BRIEF> The line containing "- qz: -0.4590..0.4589" marks where to begin. Write out that line and every line after it exactly, through the last line below.

======== DATA BELOW

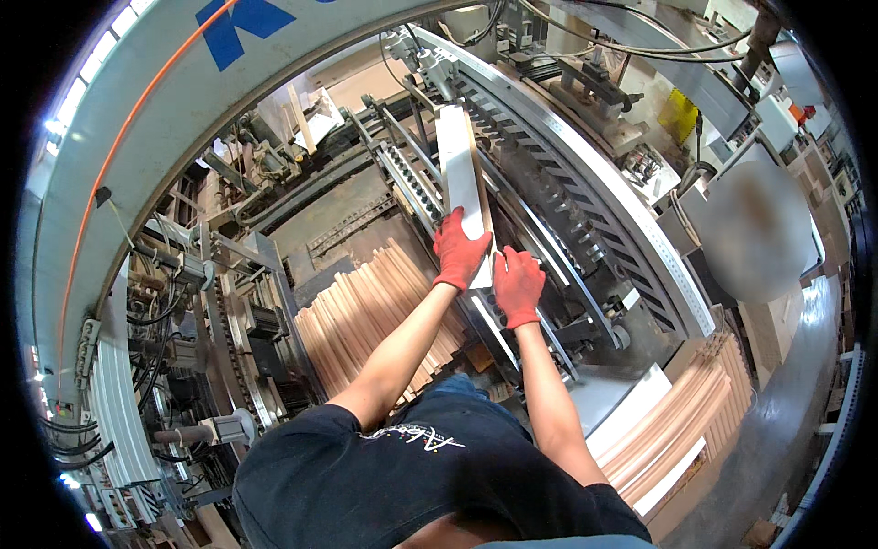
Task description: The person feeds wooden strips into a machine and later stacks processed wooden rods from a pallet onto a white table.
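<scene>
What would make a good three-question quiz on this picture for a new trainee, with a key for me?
1. Multiple choice: What colour are the gloves?
a) Blue
b) Red
c) Green

2. True or false: The stacked wooden strips are all on the person's left.

3. Fill in the blank: Of the person's two hands, the ____ one is farther up the long white-faced board, away from the body.

Key:
1. b) Red.
2. False; another stack of strips lies on the right.
3. Left; the left hand is on the white face, while the right hand is lower, by the board's near end.
</scene>
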The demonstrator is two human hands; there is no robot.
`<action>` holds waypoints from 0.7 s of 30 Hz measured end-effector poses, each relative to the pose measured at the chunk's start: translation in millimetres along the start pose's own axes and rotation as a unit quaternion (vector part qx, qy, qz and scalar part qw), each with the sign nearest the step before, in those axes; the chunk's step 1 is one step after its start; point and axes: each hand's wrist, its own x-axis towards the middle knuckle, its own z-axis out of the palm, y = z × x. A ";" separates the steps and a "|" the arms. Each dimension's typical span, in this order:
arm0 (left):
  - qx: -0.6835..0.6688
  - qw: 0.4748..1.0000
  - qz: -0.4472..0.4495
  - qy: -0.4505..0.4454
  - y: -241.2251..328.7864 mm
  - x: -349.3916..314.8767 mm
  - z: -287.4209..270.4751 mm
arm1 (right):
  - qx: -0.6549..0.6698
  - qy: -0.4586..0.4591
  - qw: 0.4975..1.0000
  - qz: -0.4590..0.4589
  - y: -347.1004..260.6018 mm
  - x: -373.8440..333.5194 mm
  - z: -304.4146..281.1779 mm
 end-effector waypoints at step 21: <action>-0.183 0.971 -0.119 -0.101 -12.0 93.0 78.9 | 0.521 0.104 0.757 0.380 51.4 26.6 -25.1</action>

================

WRITTEN RESPONSE>
  - qz: -0.4590..0.4589
  - y: -347.1004..260.6018 mm
  - x: -373.8440..333.5194 mm
  - z: -304.4146..281.1779 mm
 end-effector waypoints at step 21: <action>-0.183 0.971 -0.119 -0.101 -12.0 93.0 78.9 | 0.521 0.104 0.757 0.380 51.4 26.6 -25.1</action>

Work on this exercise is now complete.